# Can anyone identify this fry?



## Solace (Feb 12, 2006)

you found it in your filter?? I have no clue what fry it is, but.. amazing if it was in your filter.


----------



## bharada (Mar 5, 2004)

I was cleaning out the filter to collect the Cherry Red shrimp that accumulate in there. As I was fishing the shrimp out I noticed the fry, maybe 8-10 of them. So I poured them all back into the tank.

This morning I saw one of them had gotten snagged by a Hydra in the mound of Pellia I have growing in the tank. Maybe they would have been safer in the filter for another month.

Once the fry grow up (or perish) I'll fluff up the Pellia so that the Gouramis can have at the Hydra.


----------



## triple red (May 27, 2005)

what kinda water do you have?......those tetras need soft water,neutral-acid water to spawn in....its concievable that they hatched in your filter cause they are light sensitive.....pearl gouriamis are bubble nest breeders(i think) ...ottos rarely breed in the aquarium and lay eggs in remote corners of the tank, and are said to look like miniature versions of the parents....and i never heard of a punctatus cory. 
how big are the fry? when was the last time you cleaned your filter?


----------



## New 2 fish (Dec 26, 2004)

Doesn't look like any Cory fry I've had....


----------



## triple red (May 27, 2005)

personally..i think its a tetra.....corys and ottos have their mouths on the bottom of their heads


----------



## bharada (Mar 5, 2004)

triple red said:


> what kinda water do you have?......those tetras need soft water,neutral-acid water to spawn in....its concievable that they hatched in your filter cause they are light sensitive.....pearl gouriamis are bubble nest breeders(i think) ...ottos rarely breed in the aquarium and lay eggs in remote corners of the tank, and are said to look like miniature versions of the parents....and i never heard of a punctatus cory.
> how big are the fry? when was the last time you cleaned your filter?

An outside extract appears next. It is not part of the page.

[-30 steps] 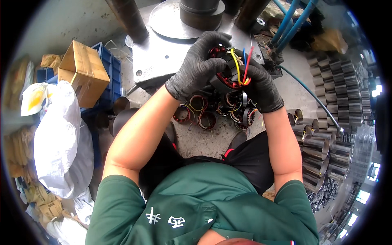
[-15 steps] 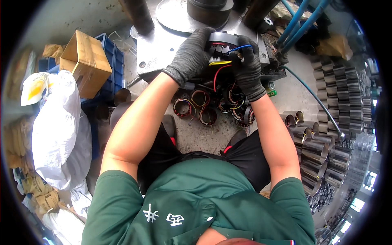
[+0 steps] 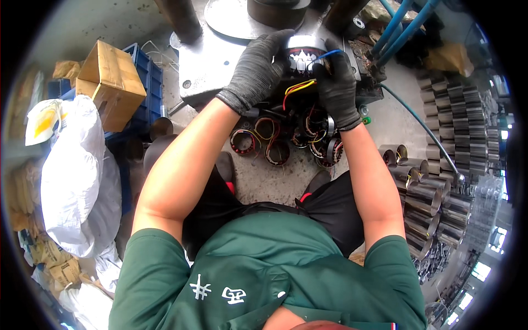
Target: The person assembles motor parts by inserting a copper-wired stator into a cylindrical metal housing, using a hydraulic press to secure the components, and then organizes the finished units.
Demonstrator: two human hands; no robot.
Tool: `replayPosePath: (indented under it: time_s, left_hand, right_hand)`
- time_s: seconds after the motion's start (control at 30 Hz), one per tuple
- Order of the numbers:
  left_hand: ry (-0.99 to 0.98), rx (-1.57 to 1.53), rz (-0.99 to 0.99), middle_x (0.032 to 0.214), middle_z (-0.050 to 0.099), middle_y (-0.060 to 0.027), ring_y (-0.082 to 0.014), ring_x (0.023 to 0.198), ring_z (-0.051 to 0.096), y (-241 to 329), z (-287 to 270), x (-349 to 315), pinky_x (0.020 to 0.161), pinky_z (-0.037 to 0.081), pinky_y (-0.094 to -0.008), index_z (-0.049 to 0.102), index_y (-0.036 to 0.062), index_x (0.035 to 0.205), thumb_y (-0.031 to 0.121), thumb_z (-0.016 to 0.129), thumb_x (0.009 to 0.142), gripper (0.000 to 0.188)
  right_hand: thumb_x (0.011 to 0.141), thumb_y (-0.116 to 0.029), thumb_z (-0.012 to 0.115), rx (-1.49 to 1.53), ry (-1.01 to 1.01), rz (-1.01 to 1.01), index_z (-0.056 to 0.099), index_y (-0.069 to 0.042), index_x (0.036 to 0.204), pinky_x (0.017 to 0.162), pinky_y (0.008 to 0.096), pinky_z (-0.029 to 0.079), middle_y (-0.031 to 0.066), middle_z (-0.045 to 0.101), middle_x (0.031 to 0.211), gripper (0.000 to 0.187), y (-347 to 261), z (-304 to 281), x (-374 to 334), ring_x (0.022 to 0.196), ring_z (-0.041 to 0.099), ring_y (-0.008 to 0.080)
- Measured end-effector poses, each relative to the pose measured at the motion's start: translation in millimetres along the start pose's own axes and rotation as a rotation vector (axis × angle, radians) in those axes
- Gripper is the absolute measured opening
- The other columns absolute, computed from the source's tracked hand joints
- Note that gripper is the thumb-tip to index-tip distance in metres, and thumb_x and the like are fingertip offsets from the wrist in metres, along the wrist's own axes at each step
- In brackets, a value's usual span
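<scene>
On the far grey press table (image 3: pixel 212 66), both gloved hands gripped the round motor part (image 3: pixel 301 52): left hand (image 3: pixel 256 71) on its left, right hand (image 3: pixel 336 85) on its right.

Left hand (image 3: pixel 257 70) and right hand (image 3: pixel 336 82) both in dark grey knit work gloves, cuffs ending at wrists. Forearms bare up to short sleeves. Green short-sleeved shirt (image 3: pixel 264 264), white embroidered characters on upper back, small red-white-blue tab at collar edge. Black trousers or apron (image 3: pixel 330 206) over the lap, small red accents at the knees
</scene>
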State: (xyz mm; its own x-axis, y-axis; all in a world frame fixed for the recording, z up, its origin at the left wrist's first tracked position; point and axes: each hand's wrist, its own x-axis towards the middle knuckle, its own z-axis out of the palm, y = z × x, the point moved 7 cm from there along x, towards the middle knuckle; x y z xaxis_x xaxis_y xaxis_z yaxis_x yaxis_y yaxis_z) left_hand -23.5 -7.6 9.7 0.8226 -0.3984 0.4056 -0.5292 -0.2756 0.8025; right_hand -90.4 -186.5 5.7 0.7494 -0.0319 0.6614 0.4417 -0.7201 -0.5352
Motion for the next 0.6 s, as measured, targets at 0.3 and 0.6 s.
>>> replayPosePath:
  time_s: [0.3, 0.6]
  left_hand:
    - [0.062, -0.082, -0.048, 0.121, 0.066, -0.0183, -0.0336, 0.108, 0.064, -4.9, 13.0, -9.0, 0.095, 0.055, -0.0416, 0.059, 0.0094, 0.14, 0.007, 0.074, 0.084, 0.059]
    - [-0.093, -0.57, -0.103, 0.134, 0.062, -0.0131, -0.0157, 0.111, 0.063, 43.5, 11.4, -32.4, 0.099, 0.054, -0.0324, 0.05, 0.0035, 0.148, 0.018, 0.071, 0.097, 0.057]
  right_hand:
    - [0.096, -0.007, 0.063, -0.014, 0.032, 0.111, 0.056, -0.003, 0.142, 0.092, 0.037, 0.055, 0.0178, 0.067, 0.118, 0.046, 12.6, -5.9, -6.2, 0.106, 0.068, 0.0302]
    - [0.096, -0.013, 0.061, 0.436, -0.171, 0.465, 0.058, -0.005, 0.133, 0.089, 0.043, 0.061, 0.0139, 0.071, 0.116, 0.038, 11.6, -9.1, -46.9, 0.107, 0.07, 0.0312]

Water is very hard (KH14, GH 18). Filter hadn't been cleaned in about a month so I'm assuming that the eggs got sucked into the filter. The intake is behind a mound of Pellia so that would make sense.



New 2 fish said:


> Doesn't look like any Cory fry I've had....


So I can eliminate my Corys? I never saw the male Gourami building a bubble nest so I tend to eliminate then as well. I've had Congo Tetras spawn before, but never any of my SA ones.

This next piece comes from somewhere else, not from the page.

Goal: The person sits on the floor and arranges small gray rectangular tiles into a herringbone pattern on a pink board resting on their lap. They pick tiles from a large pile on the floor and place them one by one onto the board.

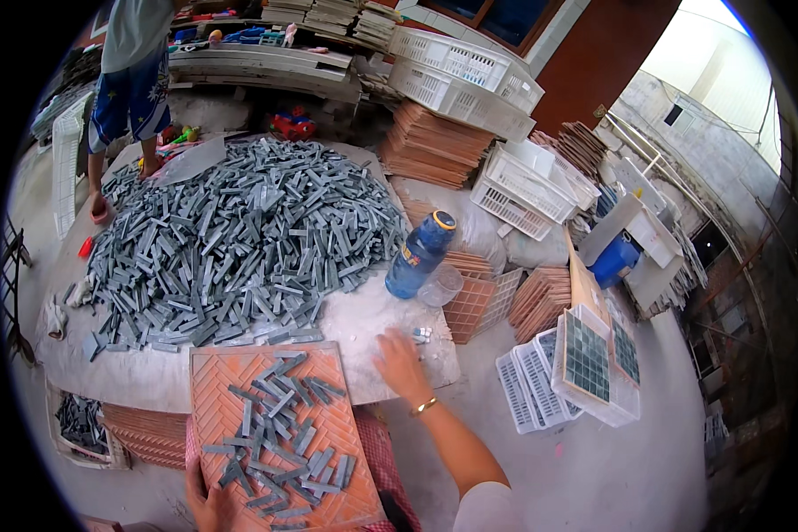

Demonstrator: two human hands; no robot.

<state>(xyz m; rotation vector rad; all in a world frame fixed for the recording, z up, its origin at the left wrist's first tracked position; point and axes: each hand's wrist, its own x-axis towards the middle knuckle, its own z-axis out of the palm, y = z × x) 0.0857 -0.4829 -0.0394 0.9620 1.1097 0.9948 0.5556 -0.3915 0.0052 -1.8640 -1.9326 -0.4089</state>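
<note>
An orange tray (199, 390) with a herringbone pattern of slots lies tilted across my lap. Loose grey-green stone strips (279, 417) are scattered over it, none lined up in the pattern. My left hand (208, 504) grips the tray's lower left edge, partly cut off by the picture's rim. Over the pale tabletop, right of the tray, my right hand (402, 365) reaches out with its fingers apart and nothing seen in them. Close to its fingertips lie a few small light and dark stone chips (422, 335). A large heap of the same strips (257, 230) covers the table beyond.
A blue bottle (421, 255) and a clear cup (442, 286) stand at the table's right. White crates (457, 75) top stacked orange trays (434, 146). Green tile sheets (585, 359) sit on baskets at right. Someone in blue shorts (131, 102) stands at the far left.
</note>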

I guess I'll have to see if they can evade the Hydra and make it to juvi stage in life.


----------



## turbosaurus (Nov 19, 2005)

WOW. How in the world did you find that little tiny thing inside all the mess you must have cleaned out of your filter? Maybe its just me, but when I clean out my filter (especially when I squeeze out the sponge- YUCK) you could hide a gorilla in that water and I wouldn't see it.


----------



## Ðank (Dec 29, 2005)

I find things(fry,kuhli loaches, and snails) in my canister too. I am not familiar with your particular corys but I think even the tiniest fry have some form of whiskers. After a week they are clearly corys/catfish of some kind. Also they are always on the bottom just like the grownups. Normally I'd say a better pic would help, but not this time. Geez, nice one!


----------



## bharada (Mar 5, 2004)

turbosaurus said:


> WOW. How in the world did you find that little tiny thing inside all the mess you must have cleaned out of your filter? Maybe its just me, but when I clean out my filter (especially when I squeeze out the sponge- YUCK) you could hide a gorilla in that water and I wouldn't see it.

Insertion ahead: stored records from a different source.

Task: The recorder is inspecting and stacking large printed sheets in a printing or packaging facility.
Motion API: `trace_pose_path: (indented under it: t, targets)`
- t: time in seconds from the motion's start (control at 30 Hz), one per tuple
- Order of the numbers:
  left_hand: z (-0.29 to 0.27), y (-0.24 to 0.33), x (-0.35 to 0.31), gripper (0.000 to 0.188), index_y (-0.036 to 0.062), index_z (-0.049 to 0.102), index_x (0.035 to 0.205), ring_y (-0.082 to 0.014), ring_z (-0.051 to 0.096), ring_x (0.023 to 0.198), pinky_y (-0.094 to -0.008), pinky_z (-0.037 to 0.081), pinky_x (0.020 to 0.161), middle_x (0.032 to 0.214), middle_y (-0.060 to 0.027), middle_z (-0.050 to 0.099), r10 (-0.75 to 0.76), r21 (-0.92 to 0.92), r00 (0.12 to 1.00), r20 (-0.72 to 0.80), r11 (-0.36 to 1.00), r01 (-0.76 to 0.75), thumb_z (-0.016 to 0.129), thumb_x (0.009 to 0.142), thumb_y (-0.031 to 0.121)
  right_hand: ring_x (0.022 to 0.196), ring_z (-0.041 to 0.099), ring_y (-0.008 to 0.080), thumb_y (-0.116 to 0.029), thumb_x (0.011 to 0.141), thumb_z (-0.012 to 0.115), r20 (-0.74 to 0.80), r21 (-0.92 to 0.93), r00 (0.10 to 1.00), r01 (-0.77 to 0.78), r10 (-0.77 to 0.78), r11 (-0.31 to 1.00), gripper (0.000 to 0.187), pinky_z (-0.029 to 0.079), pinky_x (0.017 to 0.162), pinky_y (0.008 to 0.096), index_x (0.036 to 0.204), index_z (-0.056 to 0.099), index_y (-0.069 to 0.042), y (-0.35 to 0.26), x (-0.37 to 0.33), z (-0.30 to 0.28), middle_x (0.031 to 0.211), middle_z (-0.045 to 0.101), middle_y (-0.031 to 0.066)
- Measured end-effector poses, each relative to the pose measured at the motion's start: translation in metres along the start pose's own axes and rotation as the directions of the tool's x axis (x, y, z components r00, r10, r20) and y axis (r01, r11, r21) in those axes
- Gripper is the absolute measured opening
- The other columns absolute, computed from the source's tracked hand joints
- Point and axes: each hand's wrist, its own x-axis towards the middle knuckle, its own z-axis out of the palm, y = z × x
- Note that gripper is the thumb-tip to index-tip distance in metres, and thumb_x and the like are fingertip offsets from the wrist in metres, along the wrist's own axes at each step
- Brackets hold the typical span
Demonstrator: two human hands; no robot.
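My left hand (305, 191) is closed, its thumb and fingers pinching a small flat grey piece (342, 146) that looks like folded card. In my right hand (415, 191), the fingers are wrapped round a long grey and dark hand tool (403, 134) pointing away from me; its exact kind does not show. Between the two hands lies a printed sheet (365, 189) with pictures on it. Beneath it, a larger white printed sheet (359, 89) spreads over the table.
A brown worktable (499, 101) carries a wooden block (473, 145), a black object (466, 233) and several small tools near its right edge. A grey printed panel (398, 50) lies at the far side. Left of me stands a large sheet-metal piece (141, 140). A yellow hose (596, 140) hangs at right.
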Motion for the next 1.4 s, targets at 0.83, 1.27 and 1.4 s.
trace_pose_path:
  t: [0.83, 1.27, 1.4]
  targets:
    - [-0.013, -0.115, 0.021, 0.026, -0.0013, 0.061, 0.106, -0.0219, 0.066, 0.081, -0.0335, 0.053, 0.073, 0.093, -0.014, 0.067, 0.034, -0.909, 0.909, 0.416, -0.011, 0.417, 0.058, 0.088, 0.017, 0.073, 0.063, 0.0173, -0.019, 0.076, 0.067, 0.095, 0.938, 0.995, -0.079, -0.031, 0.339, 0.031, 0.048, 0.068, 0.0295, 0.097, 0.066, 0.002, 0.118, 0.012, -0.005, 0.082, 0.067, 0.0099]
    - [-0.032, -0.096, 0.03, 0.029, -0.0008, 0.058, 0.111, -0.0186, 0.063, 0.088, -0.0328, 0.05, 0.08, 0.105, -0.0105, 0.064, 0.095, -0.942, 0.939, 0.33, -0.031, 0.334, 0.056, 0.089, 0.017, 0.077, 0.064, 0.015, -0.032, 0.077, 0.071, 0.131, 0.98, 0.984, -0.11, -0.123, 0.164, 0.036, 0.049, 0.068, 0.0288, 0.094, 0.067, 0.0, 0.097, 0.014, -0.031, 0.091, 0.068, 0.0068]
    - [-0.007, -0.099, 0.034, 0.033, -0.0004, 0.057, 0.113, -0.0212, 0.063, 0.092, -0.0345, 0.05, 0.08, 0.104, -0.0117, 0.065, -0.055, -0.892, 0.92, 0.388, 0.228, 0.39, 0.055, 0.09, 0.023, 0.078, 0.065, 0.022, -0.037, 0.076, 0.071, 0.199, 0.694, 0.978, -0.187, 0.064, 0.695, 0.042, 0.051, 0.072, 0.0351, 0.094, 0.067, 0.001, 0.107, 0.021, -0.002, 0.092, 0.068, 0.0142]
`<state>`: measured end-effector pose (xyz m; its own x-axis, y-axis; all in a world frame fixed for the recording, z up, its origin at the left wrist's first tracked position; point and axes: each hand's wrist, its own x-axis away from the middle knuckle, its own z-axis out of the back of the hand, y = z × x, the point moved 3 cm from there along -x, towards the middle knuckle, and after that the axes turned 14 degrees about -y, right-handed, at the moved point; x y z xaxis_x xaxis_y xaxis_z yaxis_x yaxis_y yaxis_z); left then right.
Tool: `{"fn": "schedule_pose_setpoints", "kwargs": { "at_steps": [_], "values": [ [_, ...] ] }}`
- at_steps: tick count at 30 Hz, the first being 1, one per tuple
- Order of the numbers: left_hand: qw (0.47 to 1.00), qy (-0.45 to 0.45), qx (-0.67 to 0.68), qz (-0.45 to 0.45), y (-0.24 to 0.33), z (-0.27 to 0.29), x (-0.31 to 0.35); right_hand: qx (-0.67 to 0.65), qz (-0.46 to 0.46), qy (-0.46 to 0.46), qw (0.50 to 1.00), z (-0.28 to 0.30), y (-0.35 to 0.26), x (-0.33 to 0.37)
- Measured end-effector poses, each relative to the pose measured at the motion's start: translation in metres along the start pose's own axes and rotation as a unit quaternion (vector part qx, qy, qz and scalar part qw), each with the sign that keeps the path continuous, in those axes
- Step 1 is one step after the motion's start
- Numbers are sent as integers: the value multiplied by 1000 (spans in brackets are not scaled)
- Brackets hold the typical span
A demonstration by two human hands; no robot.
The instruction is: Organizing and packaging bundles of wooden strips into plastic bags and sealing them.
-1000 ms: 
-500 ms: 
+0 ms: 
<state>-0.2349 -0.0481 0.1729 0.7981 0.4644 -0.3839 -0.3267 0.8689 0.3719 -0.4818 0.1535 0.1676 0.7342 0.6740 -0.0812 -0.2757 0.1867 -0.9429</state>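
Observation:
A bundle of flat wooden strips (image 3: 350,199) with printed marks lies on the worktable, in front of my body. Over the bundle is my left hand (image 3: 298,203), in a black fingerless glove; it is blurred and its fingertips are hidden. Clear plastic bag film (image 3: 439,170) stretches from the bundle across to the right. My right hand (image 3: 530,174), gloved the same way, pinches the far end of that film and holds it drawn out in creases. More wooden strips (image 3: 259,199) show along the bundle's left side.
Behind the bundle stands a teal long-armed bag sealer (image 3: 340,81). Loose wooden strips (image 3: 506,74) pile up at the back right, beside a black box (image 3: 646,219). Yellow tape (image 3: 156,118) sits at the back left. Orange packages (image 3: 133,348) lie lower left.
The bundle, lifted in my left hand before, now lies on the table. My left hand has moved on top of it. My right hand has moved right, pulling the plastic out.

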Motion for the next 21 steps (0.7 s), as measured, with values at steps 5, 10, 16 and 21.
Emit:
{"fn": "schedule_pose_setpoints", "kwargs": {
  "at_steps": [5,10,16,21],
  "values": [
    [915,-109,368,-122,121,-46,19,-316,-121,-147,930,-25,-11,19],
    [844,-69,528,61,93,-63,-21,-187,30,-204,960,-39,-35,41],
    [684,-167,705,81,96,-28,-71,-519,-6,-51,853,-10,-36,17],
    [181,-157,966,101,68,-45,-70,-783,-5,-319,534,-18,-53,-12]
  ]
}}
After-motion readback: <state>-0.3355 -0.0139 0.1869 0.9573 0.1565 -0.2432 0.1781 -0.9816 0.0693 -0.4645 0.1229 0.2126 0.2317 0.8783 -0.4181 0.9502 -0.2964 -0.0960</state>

I was expecting the same thing as it's usually pretty mucky after a month. But this time the filter was really clean. The tank is almost completely packed with plants at the moment so that might explain the lack of gunk.


----------



## Betowess (Dec 9, 2004)

Its definately one of the clear fish species.:bounce:


----------



## briandmiles (Feb 23, 2005)

I'm going to say rummynose or cardinal. I had some fry that looked exactly like that in my filter a couple months back. I'm pretty sure they were neon tetra fry as it looked like they were getting just a little bit of blue before they all died (didn't have anywhere to keep them but a jar- didn't work to hot)

Brian


----------



## bharada (Mar 5, 2004)

Well, first they'll have to make it out of the Pellia where I've seen Hydra that are near 1/4" long with their tentacles extended. :icon_eek:


----------



## Ryzilla (Oct 29, 2005)

bharada said:


> Well, first they'll have to make it out of the Pellia where I've seen Hydra that are near 1/4" long with their tentacles extended. :icon_eek:


 thats scary:icon_eek:


----------



## RoseHawke (Mar 10, 2004)

bharada said:


> Well, first they'll have to make it out of the Pellia where I've seen Hydra that are near 1/4" long with their tentacles extended. :icon_eek:


Oh, gawds, they're mutating. Before you know it they'll be like  this

Well, apparently a couple of the tetras are to blame. That would be too cool! I hope some of them survive to adulthood so the mystery will be solved.


----------



## bharada (Mar 5, 2004)

I was able to see two fry dashing in and out of the Pellia this evening. I'm hoping that there are more in the under growth where the light doesn't reach.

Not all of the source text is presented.